Chilean politician (1936–1969)

Manuel Rodríguez Huenumán (Carahue, 30 September 1936 – Rancagua, 25 January 1969) was a Chilean teacher and politician of Mapuche origin. He served as a deputy between 1965 and 1969, and was the first parliamentarian of Mapuche descent elected under the banner of the Christian Democratic Party.

==Biography==
Rodríguez Huenumán was born in Nehuentúe, current commune of Carahue, on 30 September 1936, the son of Manuel Rodríguez Caripán and Maclovia Huenumán Antil.

He completed his primary studies in Carahue, continued secondary education in Graneros and later in Rancagua. He then pursued higher studies at the Escuela Normal Rural Experimental in Victoria, graduating as a teacher with the thesis El analfabetismo en la provincia de Curicó ("Illiteracy in the Province of Curicó").

He worked as a teacher in schools in Curicó, Callejones, and Rancagua, becoming a leader of the «Unión de Profesores de Chile» (Union of Chilean Teachers).
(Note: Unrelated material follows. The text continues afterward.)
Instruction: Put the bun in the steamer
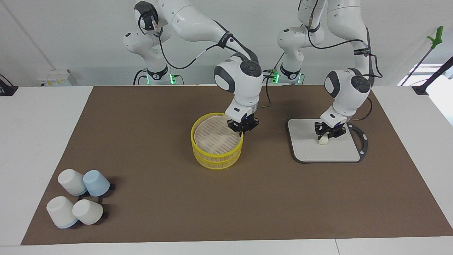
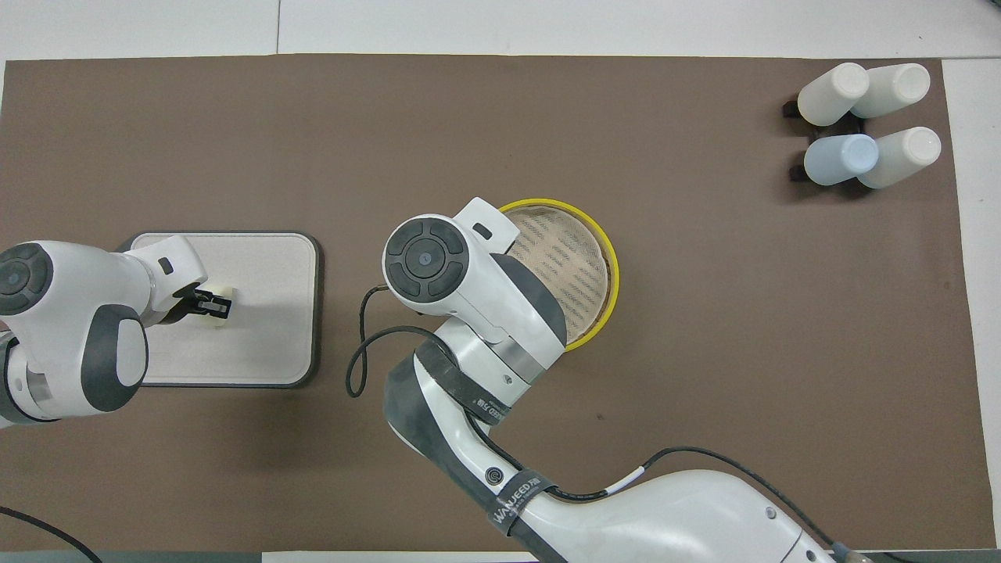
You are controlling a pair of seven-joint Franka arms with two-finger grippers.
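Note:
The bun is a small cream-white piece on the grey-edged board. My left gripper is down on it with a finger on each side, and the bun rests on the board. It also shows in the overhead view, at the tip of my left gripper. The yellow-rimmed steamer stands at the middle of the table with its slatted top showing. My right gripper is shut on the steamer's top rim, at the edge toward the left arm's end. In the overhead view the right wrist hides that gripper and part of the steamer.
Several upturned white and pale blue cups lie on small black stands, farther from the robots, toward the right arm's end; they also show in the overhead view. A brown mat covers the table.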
While studying in Victoria, he joined the Christian Democratic Party and rose to national leadership. In the 1965 parliamentary elections, he was elected deputy, becoming the first Mapuche parliamentarian elected by this party.

As deputy, he actively participated in debates regarding the Chilean agrarian reform and the Peasant Unionization Law, and was also noted for occasionally speaking in Mapudungun during his interventions in the Chamber of Deputies.

He died in Rancagua on 25 January 1969 at the age of 32, the victim of a traffic accident.